=== TASK TO COMPLETE ===
Go through the entries and write each one out again unchanged.

Top of GIVEN DATA

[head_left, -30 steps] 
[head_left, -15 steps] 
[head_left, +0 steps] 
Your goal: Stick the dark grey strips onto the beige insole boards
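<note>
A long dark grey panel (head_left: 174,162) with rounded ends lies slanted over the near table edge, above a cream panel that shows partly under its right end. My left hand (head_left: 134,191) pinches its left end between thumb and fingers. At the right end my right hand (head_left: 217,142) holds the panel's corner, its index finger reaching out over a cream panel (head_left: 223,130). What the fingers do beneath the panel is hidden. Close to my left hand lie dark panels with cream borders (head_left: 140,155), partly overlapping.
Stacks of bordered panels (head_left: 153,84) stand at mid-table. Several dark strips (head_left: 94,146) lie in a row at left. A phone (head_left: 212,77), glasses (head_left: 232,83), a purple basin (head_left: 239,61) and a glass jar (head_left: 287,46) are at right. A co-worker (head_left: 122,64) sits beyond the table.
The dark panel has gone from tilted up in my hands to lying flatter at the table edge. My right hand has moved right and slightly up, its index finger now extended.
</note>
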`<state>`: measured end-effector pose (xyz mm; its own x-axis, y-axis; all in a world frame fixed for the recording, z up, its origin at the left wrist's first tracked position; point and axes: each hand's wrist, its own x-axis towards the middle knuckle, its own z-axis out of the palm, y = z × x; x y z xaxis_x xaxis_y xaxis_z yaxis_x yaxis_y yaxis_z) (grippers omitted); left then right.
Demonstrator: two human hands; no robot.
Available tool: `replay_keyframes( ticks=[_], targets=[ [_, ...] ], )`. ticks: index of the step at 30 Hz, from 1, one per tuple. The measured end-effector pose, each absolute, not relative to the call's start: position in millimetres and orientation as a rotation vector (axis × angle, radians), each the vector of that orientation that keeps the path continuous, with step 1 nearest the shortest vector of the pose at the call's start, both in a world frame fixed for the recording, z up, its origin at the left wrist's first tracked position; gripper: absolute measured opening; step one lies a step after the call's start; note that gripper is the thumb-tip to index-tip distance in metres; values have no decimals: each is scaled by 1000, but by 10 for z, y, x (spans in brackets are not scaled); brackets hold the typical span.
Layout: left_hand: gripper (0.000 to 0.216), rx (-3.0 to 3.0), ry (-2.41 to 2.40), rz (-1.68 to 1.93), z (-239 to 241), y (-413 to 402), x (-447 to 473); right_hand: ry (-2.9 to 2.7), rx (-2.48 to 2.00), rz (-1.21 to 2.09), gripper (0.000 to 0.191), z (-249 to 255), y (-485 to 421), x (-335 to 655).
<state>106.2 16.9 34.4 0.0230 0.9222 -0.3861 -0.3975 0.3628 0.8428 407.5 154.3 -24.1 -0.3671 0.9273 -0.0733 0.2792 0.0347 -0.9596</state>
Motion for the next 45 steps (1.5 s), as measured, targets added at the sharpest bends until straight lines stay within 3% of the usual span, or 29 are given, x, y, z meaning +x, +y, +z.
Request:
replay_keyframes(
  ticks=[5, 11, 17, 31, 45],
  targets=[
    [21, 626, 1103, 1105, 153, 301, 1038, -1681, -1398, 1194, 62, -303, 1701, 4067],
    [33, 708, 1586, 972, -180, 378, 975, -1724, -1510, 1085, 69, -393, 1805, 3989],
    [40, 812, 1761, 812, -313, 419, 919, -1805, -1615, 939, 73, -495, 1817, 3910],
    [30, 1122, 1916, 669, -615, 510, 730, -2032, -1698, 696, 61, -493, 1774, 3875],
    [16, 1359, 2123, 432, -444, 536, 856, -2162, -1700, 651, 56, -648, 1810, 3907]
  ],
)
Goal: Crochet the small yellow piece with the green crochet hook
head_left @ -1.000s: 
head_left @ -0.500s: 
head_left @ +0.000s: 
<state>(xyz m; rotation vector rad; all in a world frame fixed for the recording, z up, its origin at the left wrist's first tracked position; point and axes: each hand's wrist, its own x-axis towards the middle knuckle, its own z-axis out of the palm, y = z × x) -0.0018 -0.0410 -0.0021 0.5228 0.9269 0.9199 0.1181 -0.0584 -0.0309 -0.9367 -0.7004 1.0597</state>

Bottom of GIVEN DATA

=== TASK ANSWER ===
[head_left, -30 steps] 
[head_left, -15 steps] 
[head_left, +0 steps] 
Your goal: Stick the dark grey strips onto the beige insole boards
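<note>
A long dark grey panel (head_left: 174,162) with rounded ends lies slanted over the near table edge, above a cream panel that shows partly under its right end. My left hand (head_left: 134,191) pinches its left end between thumb and fingers. At the right end my right hand (head_left: 217,142) holds the panel's corner, its index finger reaching out over a cream panel (head_left: 223,130). What the fingers do beneath the panel is hidden. Close to my left hand lie dark panels with cream borders (head_left: 140,155), partly overlapping.
Stacks of bordered panels (head_left: 153,84) stand at mid-table. Several dark strips (head_left: 94,146) lie in a row at left. A phone (head_left: 212,77), glasses (head_left: 232,83), a purple basin (head_left: 239,61) and a glass jar (head_left: 287,46) are at right. A co-worker (head_left: 122,64) sits beyond the table.
The dark panel has gone from tilted up in my hands to lying flatter at the table edge. My right hand has moved right and slightly up, its index finger now extended.
</note>
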`<state>`: measured end-effector pose (xyz mm; its own x-axis, y-axis; all in a world frame fixed for the recording, z up, its origin at the left wrist's first tracked position; point and axes: each hand's wrist, its own x-axis towards the middle knuckle, its own z-axis out of the palm, y = z × x; x y z xaxis_x xaxis_y xaxis_z yaxis_x yaxis_y yaxis_z) (grippers omitted); left then right.
Demonstrator: two human hands; no robot.
Available tool: `replay_keyframes( ticks=[_], targets=[ [_, ...] ], )`. ticks: index of the step at 30 Hz, from 1, one per tuple. The measured end-effector pose, each absolute, not relative to the call's start: position in millimetres and orientation as a rotation vector (axis × angle, radians), each the vector of that orientation that keeps the path continuous, with step 1 nearest the shortest vector of the pose at the call's start, both in a world frame fixed for the recording, z up, its origin at the left wrist's first tracked position; gripper: absolute measured opening; step one lies a step after the call's start; note that gripper is the thumb-tip to index-tip distance in metres; values have no decimals: each is scaled by 1000, but by 10 for z, y, x (spans in brackets are not scaled); brackets hold the typical span.
Layout: left_hand: gripper (0.000 to 0.216), rx (-3.0 to 3.0), ry (-2.41 to 2.40), rz (-1.68 to 1.93), z (-239 to 241), y (-413 to 402), x (-447 to 473); right_hand: ry (-2.9 to 2.7), rx (-2.48 to 2.00), rz (-1.21 to 2.09), gripper (0.000 to 0.191), z (-249 to 255), y (-485 to 421), x (-335 to 655).
<state>106.2 16.9 34.4 0.0230 0.9222 -0.3861 -0.3975 0.3628 0.8428 407.5 154.3 -24.1 -0.3671 0.9273 -0.0733 0.2792 0.0347 -0.9596</state>
Motion for the next 45 steps (1.5 s), as measured, targets added at the sharpest bends until straight lines stay within 3% of the usual span, or 29 are given, x, y, z meaning +x, +y, +z.
Request:
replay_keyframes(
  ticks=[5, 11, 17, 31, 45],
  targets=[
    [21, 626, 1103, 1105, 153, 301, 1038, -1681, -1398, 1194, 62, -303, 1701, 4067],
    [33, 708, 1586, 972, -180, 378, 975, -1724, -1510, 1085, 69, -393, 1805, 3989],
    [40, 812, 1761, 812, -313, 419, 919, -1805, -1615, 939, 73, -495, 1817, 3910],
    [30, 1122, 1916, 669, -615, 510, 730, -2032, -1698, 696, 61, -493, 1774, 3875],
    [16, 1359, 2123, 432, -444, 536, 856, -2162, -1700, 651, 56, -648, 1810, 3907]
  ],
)
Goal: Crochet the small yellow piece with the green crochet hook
head_left @ -1.000s: 
head_left @ -0.500s: 
head_left @ +0.000s: 
<state>(xyz m; rotation vector rad; all in a world frame fixed for the recording, z up, its origin at the left wrist's first tracked position; point and axes: each hand's wrist, its own x-axis towards the middle knuckle, its own z-axis out of the palm, y = z × x) -0.0018 -0.0410 -0.0021 0.5228 0.9269 0.9199 0.1181 -0.0584 -0.0309 -0.9367 -0.7004 1.0597</state>

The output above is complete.